From: "Shulgin, Oleksandr" <oleksandr(dot)shulgin(at)zalando(dot)de>
To: Pavel Stěhule <pavel(dot)stehule(at)gmail(dot)com>, Simon Riggs <simon(at)2ndquadrant(dot)com>, Greg S <stark(at)mit(dot)edu>, PostgreSQL Hackers <pgsql-hackers(at)postgresql(dot)org>
Subject: On-demand running query plans using auto_explain and signals
Date: 2015-08-29 15:33:22
Message-ID: CACACo5Sz7G0MFauC082iM=XX_hQ7qQ5ndR4JPo+H-O5vp6iCcQ@mail.gmail.com
Views: Raw Message | Whole Thread | Download mbox | Resend email
Thread:
Lists: pgsql-hackers

Hello,

The other day I've rediscovered the exciting idea of using signals to dump
a backend's currently executed query plan, which, it turns out, was already
proposed by Pavel and Simon in these threads:

http://www.postgresql.org/message-id/flat/CAFj8pRA-DuzkmDtu52CiUgb0P7TVri_B8LtjMJfWcnr1LPts6w(at)mail(dot)gmail(dot)com

http://www.postgresql.org/message-id/flat/CAFj8pRDEo24joEg4UFRDYeFADFTw-jw_=t=kPwOyDW=v=g1Fhg(at)mail(dot)gmail(dot)com#

Unfortunately, the latest one is missing an actual patch (or the attachment
was scrubbed) and I'm really surprised that the idea didn't take off then.

While evaluating it myself I've decided to simply patch auto_explain module
which is now in contrib, so presumably should be available to a broad
audience.
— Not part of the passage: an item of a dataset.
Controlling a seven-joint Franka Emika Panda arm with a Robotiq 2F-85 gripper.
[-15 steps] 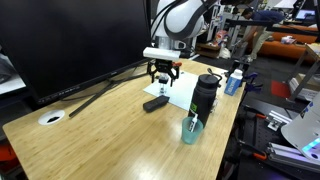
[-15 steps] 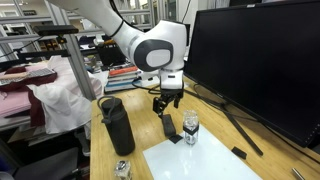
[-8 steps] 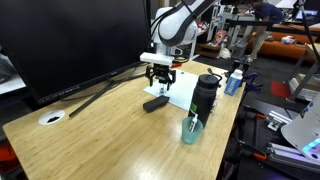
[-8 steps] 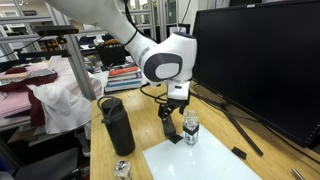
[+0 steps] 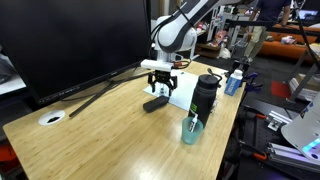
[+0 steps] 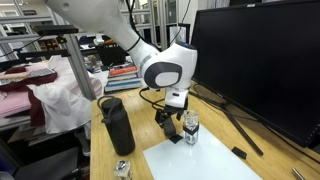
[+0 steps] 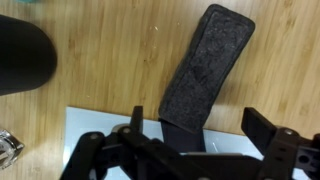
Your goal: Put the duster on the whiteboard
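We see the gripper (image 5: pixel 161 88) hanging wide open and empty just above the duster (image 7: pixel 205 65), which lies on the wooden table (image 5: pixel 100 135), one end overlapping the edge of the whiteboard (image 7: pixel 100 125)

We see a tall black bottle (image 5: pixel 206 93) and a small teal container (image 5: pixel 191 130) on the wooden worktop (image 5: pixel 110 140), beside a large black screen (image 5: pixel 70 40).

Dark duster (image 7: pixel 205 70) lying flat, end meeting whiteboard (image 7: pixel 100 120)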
Proof-of-concept patch against master is attached (a patch for
an older branch like 9.0 requires trivial manual effort to adapt).

While I can see the value of in-core support for this, realistically this
is unlikely to be included in 9.5, but an ad hoc patch could be useful long
before that happens.

What this patch does is simply dump the plan of the query being run by the
executor to the log when signaled with SIGUSR1. The auto_explain module
must be loaded to the backend beforehand of course,
session_preload_libraries seems like the place to do that cluster-wide.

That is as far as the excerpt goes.